What is required> What lines in the data below mention the string "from"? Copy them out.

Available data>
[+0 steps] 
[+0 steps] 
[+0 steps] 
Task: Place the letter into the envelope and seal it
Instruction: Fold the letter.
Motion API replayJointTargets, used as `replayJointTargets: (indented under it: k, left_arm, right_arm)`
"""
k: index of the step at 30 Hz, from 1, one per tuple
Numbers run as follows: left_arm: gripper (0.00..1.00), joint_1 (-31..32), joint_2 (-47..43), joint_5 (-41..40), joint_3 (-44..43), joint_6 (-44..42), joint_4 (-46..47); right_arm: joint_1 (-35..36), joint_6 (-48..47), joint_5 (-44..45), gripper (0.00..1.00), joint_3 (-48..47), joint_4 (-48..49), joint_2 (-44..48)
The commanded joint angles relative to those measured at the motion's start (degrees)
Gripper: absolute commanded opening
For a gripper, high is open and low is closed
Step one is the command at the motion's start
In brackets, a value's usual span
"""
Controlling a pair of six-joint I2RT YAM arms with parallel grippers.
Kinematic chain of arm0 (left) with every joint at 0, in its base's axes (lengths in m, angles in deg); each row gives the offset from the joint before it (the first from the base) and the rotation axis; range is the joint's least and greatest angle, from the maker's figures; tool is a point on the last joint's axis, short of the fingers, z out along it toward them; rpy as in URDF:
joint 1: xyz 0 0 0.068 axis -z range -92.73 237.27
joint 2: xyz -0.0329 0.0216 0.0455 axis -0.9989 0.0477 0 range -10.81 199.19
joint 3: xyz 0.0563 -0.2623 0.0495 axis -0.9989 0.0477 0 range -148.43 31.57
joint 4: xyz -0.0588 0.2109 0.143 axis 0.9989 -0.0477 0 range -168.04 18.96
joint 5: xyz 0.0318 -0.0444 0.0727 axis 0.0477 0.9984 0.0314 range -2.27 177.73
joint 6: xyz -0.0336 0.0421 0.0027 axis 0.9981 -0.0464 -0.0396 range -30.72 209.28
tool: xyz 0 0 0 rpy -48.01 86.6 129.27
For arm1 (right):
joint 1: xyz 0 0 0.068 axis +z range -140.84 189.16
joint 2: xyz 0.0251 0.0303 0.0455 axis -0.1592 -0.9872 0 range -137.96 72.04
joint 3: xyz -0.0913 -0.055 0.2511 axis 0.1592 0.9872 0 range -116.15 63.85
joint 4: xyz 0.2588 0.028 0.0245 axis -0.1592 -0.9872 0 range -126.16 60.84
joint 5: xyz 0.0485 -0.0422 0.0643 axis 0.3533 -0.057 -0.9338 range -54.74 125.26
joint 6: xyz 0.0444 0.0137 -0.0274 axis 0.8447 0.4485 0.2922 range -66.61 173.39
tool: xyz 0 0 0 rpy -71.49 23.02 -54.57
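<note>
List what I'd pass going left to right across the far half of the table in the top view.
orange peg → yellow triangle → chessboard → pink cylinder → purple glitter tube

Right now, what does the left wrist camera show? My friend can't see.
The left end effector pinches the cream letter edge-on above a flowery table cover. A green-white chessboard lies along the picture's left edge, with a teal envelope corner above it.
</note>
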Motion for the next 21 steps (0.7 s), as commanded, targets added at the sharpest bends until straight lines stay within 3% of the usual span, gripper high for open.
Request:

Exercise response>
k: index of the step at 30 Hz, from 1, one per tuple
Kinematic chain of arm0 (left) with every joint at 0, in its base's axes (lengths in m, angles in deg); each row gives the offset from the joint before it (the first from the base) and the rotation axis; range is the joint's least and greatest angle, from the maker's figures; tool is a point on the last joint's axis, short of the fingers, z out along it toward them; rpy as in URDF:

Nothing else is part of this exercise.